▸ **WORK TASK**
When copying the data below, keep only the lines from the one with "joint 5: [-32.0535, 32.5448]" through the one with "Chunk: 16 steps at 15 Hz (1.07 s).", word for word, and skip the pictures.

▸ **THE DATA**

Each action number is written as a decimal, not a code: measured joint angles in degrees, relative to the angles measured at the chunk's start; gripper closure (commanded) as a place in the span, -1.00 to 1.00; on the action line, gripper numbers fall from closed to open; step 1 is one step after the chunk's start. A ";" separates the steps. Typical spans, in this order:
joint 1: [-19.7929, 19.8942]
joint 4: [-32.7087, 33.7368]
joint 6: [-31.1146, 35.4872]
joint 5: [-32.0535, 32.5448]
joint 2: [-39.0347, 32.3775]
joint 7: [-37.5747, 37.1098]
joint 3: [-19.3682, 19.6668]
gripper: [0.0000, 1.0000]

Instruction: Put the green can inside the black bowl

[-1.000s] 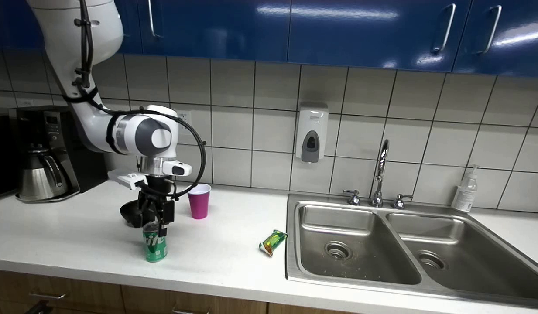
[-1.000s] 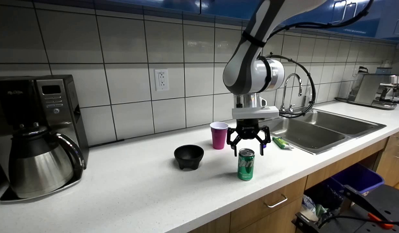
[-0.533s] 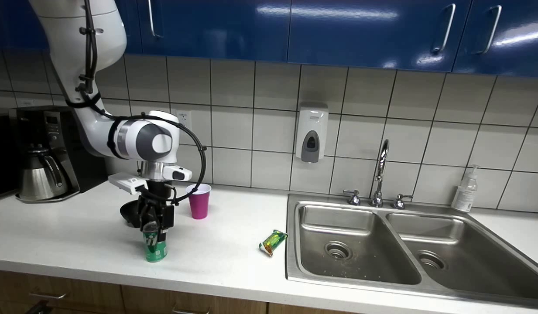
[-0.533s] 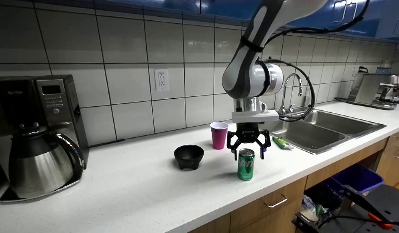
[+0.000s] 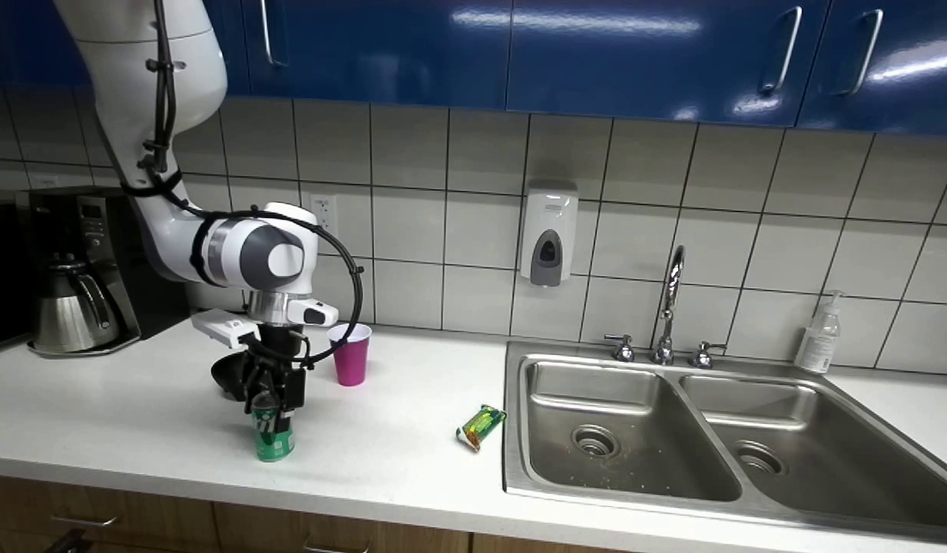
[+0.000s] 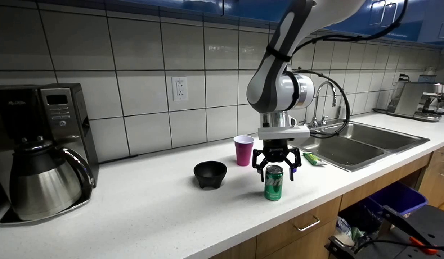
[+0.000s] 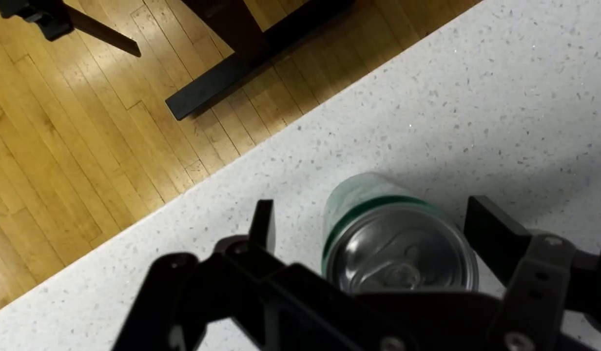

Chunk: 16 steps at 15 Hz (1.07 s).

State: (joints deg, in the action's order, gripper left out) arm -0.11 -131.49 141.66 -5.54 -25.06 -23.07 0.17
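The green can [image 6: 273, 190] stands upright on the white counter near its front edge. It also shows in an exterior view [image 5: 273, 445], partly behind a finger. In the wrist view its silvery top [image 7: 397, 248] lies between the fingers. My gripper [image 6: 277, 176] points straight down over the can and is open. Its fingers reach down on both sides of the can's upper part, with a gap on each side in the wrist view [image 7: 371, 219]. The black bowl [image 6: 210, 174] stands on the counter beside the can, empty as far as I see. It is partly behind the gripper in an exterior view [image 5: 229, 376].
A pink cup [image 6: 244, 150] stands near the wall behind the gripper. A green-yellow packet [image 5: 481, 427] lies by the steel sink [image 5: 634, 430]. A coffee maker with a carafe [image 6: 45, 180] stands at the counter's far end. The counter's front edge is close to the can.
My gripper has moved down around the can, its fingertips now lower beside the can's upper part. It stays open. The can, bowl and cup have not moved.
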 measured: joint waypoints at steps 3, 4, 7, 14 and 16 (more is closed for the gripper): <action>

▸ **OUTPUT FOR THIS TASK**
joint 5: [-32.0535, 32.5448]
joint 2: [-39.0347, 32.3775]
joint 7: [-37.5747, 37.1098]
joint 3: [-19.3682, 19.6668]
gripper: [0.0000, 1.0000]

Instruction: Put the green can inside the black bowl

[-1.000s] 
[-1.000s] 
[-0.533s] 
[-0.533s] 
[+0.000s] 
[+0.000s] 
[+0.000s] 

Chunk: 16 steps at 15 Hz (1.07 s).

There is nothing more to the exercise.